Visuomotor interaction effects in the IPS were also found by Beurze et al. (Beurze et al. 2007), with a stronger preference for the contralateral hand (over the ipsilateral hand) than for the contralateral visual-field in which the target was positioned (over the ipsilateral visual-field). The coordinates of the peak activation in their IPS are similar to those of our hMIP.
Stronger involvement of the left hemisphere was previously found in the majority of apraxia/optic ataxia patient studies (Perenin and Vighetto 1988; Koski et al. 2002; Wheaton and Hallett 2007), in which objects were held or that the function of the tool had to be appreciated. In our study, although subjects were presented with tools, they were instructed to reach and grasp the tools’ handle with a precision grip, without actually picking the tools or using them. As all mock tools were of similar size and weight, stereotypical grasping was suitable. This may possibly explain the lack of activation asymmetry between hemispheres in our study, in contrast with the abovementioned patient studies. Moreover, as the main focus of our study was on activity within anatomically defined ROIs, differences in the size of purely functionally defined areas between the 2 hemispheres could not be detected. Therefore, although our study supports the hypothesis that both parietal cortices are engaged in visuomotor transformations necessary for visually guided prehension, one can not conclude that the 2 hemispheres play similar roles in visuomotor transformations.

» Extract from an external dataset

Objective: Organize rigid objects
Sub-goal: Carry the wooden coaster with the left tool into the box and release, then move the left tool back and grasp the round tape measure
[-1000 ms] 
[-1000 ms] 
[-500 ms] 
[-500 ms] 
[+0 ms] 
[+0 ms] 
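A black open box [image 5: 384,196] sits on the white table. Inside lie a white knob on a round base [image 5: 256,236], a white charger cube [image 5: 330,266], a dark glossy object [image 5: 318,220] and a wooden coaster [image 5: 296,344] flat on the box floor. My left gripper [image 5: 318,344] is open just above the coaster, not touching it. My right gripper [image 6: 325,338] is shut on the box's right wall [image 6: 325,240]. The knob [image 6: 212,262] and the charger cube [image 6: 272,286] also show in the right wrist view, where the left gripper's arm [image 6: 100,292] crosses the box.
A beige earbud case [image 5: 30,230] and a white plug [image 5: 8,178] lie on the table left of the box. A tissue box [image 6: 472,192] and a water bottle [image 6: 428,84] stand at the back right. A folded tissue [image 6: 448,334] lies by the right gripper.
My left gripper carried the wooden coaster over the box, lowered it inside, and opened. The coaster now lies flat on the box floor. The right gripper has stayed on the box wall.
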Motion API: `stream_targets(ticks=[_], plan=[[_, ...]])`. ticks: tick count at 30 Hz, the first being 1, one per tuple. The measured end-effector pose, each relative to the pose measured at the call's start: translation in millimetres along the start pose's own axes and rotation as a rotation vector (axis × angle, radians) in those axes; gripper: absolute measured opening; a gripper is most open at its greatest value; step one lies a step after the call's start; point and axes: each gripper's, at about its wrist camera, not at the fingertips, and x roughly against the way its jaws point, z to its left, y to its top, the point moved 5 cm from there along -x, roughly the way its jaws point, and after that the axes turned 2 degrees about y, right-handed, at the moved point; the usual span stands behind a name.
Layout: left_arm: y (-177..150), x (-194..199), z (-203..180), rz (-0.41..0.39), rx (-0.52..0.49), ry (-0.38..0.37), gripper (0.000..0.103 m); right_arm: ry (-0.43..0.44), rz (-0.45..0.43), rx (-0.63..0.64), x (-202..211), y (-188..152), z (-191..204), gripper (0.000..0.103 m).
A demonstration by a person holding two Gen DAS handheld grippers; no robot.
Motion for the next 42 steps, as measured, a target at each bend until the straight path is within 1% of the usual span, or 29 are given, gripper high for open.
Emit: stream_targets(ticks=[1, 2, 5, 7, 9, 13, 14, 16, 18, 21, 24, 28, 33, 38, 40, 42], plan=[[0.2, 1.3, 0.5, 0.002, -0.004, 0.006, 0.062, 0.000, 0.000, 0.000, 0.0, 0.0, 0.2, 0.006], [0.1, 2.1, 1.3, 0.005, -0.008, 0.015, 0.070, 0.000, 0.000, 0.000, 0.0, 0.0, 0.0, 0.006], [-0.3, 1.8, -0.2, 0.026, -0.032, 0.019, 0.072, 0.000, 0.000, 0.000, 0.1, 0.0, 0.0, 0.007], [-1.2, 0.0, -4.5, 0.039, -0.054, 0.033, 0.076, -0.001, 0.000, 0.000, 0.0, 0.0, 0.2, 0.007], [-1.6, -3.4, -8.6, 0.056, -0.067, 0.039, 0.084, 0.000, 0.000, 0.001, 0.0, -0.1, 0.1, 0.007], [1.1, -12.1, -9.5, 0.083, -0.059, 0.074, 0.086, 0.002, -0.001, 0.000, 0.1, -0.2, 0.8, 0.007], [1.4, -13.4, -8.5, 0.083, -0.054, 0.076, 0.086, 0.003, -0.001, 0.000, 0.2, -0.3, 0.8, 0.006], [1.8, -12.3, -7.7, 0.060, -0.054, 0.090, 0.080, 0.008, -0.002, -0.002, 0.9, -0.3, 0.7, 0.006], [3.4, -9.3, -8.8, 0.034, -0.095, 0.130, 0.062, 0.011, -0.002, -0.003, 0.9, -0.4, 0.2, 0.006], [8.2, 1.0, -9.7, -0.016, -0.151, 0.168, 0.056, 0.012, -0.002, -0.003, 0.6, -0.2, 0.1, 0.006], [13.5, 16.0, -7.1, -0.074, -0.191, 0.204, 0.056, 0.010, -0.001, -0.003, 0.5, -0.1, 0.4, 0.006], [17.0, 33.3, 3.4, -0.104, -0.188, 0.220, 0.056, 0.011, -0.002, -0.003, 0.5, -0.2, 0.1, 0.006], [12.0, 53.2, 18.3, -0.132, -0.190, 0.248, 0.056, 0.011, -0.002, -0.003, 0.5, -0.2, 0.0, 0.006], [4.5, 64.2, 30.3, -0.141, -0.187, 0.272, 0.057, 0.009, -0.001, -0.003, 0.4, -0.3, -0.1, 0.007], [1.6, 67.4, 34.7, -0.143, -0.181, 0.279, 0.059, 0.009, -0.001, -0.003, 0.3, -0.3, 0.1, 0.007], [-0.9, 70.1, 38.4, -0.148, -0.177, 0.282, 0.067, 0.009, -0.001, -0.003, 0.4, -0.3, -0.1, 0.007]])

The visuomotor interactions found in the IPS between the visual-field position and the acting-hand reflect, in our opinion, the process of visuomotor transformations. An open question is which coordinate frame/s is/are used to code the information along the IPS. Manipulating the starting position of the acting-hand and/or the location of the fixation similar to the experimental paradigms used by others (monkeys: Batista et al. 1999; Buneo et al. 2002; Scherberger et al. 2003; humans: DeSouza et al. 2000) may offer a direct way to examine the coordinate frames used and perhaps reveal additional differences between brain areas involved in natural prehension of 3D tools.
Israel Science Foundation of the Israel Academy of Sciences (grant #8009).
We thank Eran Stark for insightful comments and for help in developing the saccade-induced interaction model, Ya'acov Ritov for help with the statistical modeling, and Lior Shmuelof for insightful comments. We are grateful to Yitshak Simhayoff for constructing the fMRI roller apparatus.
Conflict of Interest: None declared.